Fuente: Rava Bursátil.

En efecto, un índice de riesgo del orden de los 1.500 puntos básicos indica que el Tesoro Nacional podría colocar o refinanciar deuda en el mercado internacional con una tasa en dólares de 15 puntos porcentuales por encima del rendimiento de los bonos estadounidenses.
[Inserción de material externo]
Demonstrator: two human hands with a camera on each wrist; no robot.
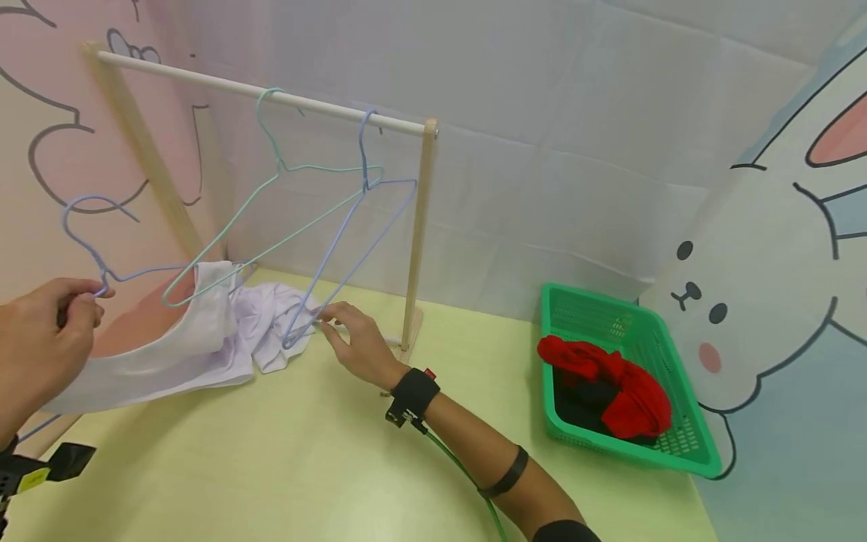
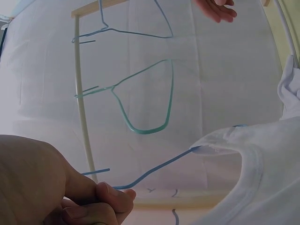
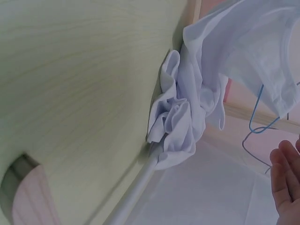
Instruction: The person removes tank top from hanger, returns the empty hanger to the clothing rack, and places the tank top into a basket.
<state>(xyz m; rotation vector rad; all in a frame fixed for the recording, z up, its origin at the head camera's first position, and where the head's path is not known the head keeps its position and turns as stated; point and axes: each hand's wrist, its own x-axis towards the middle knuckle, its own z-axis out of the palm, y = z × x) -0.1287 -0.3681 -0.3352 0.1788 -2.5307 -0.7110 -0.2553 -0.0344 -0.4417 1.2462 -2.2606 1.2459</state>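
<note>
My left hand [image 1: 47, 339] pinches a blue clothes hanger [image 2: 159, 167] just below its hook, with the thumb against the fingers. A white shirt [image 1: 217, 339] hangs on this hanger, its neckline towards the left hand. The shirt's far end lies bunched on the table, over the rack's low white bar [image 3: 131, 192]. My right hand [image 1: 362, 346] is beside that bunched end, near a second blue hanger [image 1: 364, 169]. Its fingers [image 3: 281, 183] are extended, apart from the cloth in the right wrist view, and nothing shows in them.
A wooden rack with a white rod [image 1: 203, 79] stands at the back left. A mint-green hanger [image 2: 171, 98] and the second blue hanger hang from it. On the right, a green basket [image 1: 550, 391] holds red cloth [image 1: 640, 399] and black cloth [image 1: 576, 399].
</note>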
La hipótesis es un imposible total que, si se llevara a la práctica, dejaría en evidencia que el país sigue al filo de la cesación de pagos tanto como antes de la renegociación llevada a cabo por el ministro Martín Guzmán.

 

"El perfil de deuda soberana y el riesgo país pesan sobre todas las deudas subsoberanas (provinciales) y, mientras no se logre disminuir dicho riesgo, las condiciones de cualquier acuerdo serán frágiles por la imposibilidad de acceder a nuevo financiamiento internacional", indicó el economista.

 

Sin el recurso de la refinanciación de vencimientos en condiciones de mercado, evitar futuras cesaciones de pagos dependería del imposible de que cada distrito pagara el 100% de cada vencimiento de capital e intereses, algo que no forma parte de la lógica financiera en ningún lado.

 

Así las cosas, el próximo hito es el esperado cierre de le refinanciación de la deuda de 45.000 millones de dólares con el FMI, tema que concentrará la atención del mercado en paralelo al proceso electoral en curso y que podría servir como puente para que el Gobierno comience a ordenar la macroeconómica tras el –por ahora deseado– final de la pandemia.

 

El entendimiento deberá ser "cumplible para recuperar la confianza en nuestra economía, generando un crecimiento sostenible del mercado interno y las exportaciones, única e indispensable forma de que el fantasma del default no siga acechando a la vuelta de la esquina", dijo Reija.

 

Más allá del fuego artificial de las polémicas de campaña, la sociedad coincide por una vez en su interés con los acreedores y espera soluciones a problemas agudos y de larguísima data como –entre otros– el estancamiento productivo, una inflación que corre a una velocidad crucero de casi el 50% anual y ventas externas que no llegan a un nivel suficiente como para resolver la tradicional falta de divisas que estrangulan el crecimiento.

 

Alguna vez Argentina y default deberían dejar de ser lamentables sinónimos.